Nagaya T, Jameson J L
Thyroid Unit, Massachusetts General Hospital, Boston.
J Biol Chem. 1993 Nov 15;268(32):24278-82.
Transcriptional regulation by thyroid hormone is mediated through its nuclear receptors, which bind to target response elements as homodimers or as heterodimers with proteins such as retinoid X receptors (RXR). Thyroid hormone response elements exhibit remarkable flexibility in that the receptor binding half-sites can be arranged as direct repeats, inverted repeats, or everted repeats.
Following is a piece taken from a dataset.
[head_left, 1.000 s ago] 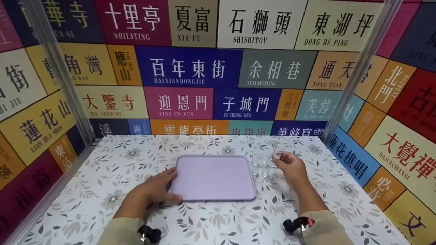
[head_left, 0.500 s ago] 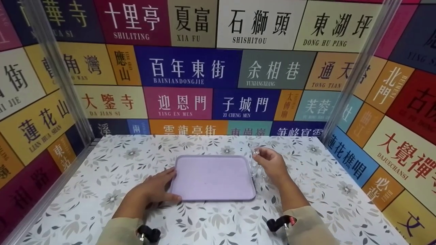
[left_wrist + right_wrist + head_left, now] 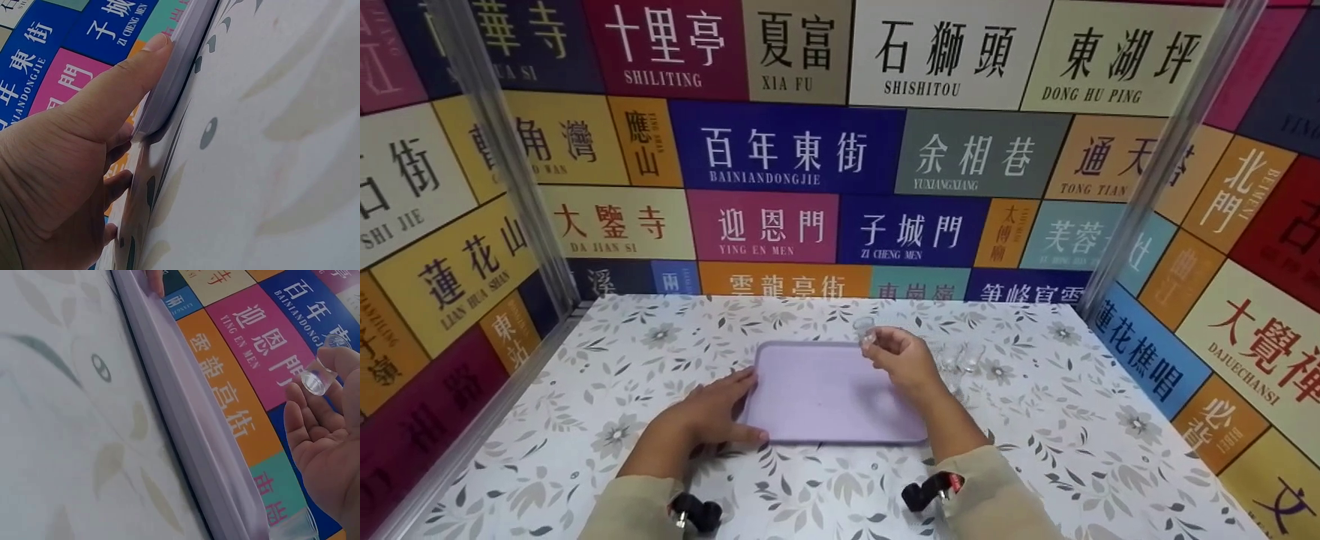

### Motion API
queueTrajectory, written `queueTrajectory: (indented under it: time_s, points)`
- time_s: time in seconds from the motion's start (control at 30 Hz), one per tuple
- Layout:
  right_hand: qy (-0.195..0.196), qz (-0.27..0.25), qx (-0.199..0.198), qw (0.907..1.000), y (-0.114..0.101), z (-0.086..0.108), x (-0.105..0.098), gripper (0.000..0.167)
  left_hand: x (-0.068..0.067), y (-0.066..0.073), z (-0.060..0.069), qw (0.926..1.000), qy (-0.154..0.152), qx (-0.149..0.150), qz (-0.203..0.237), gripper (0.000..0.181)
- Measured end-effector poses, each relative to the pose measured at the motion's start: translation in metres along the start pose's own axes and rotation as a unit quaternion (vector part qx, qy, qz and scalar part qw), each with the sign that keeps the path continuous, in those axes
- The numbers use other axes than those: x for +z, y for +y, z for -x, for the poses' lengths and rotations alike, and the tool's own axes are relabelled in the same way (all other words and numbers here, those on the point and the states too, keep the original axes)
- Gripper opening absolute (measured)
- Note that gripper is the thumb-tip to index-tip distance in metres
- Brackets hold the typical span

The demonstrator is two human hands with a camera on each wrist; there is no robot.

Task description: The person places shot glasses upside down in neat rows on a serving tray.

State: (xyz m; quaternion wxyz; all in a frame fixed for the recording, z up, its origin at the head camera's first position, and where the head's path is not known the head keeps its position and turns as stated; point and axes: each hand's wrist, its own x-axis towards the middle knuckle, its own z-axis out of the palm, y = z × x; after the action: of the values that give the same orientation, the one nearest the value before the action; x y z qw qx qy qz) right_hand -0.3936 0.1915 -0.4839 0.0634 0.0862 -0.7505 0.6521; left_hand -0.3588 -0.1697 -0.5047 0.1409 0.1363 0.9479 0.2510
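A lilac rectangular tray [image 3: 817, 405] lies flat on the table. My left hand [image 3: 712, 412] rests at its left end, the fingers along the side and the thumb at the near corner. In the left wrist view the thumb [image 3: 135, 70] lies straight against the tray's rim [image 3: 177, 73]. Above the far right part of the tray, my right hand [image 3: 907, 367] pinches a small clear shot glass [image 3: 864, 327] between thumb and fingers. The right wrist view shows that glass [image 3: 319, 378] raised clear of the tray, its thick base towards the camera.
Several more clear glasses [image 3: 971, 358] stand right of the tray, partly hidden behind the right forearm. One glass [image 3: 298, 527] shows by the tray's end in the right wrist view. A leaf-patterned cloth [image 3: 825, 495] covers the table; walls with lettered panels [image 3: 787, 150] enclose it.
My right hand has carried the shot glass leftward, from among the other glasses to over the tray. My left hand stays at the tray's left end. The view has shifted slightly.
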Motion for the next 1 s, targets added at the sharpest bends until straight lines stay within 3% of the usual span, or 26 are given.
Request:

We report that a limited region at the carboxyl-terminal end of the thyroid hormone receptor differentially contributes to the formation of receptor homo- and heterodimers. The functionally inactive thyroid hormone receptor splicing variant alpha 2, which is altered at the juncture of the homo- and heterodimerization domains, cannot form homodimers. However, alpha 2 can form a heterodimer when bound to half-sites arranged as a direct repeat spaced by 4 base pairs (DR4), but not with other arrangements of response element half-sites. The alpha 2-RXR heterodimer strongly inhibits wild type receptor function mediated by the DR4 element, suggesting that the alpha 2 isoform modulates thyroid hormone action by binding as an antagonist to a subset of response elements.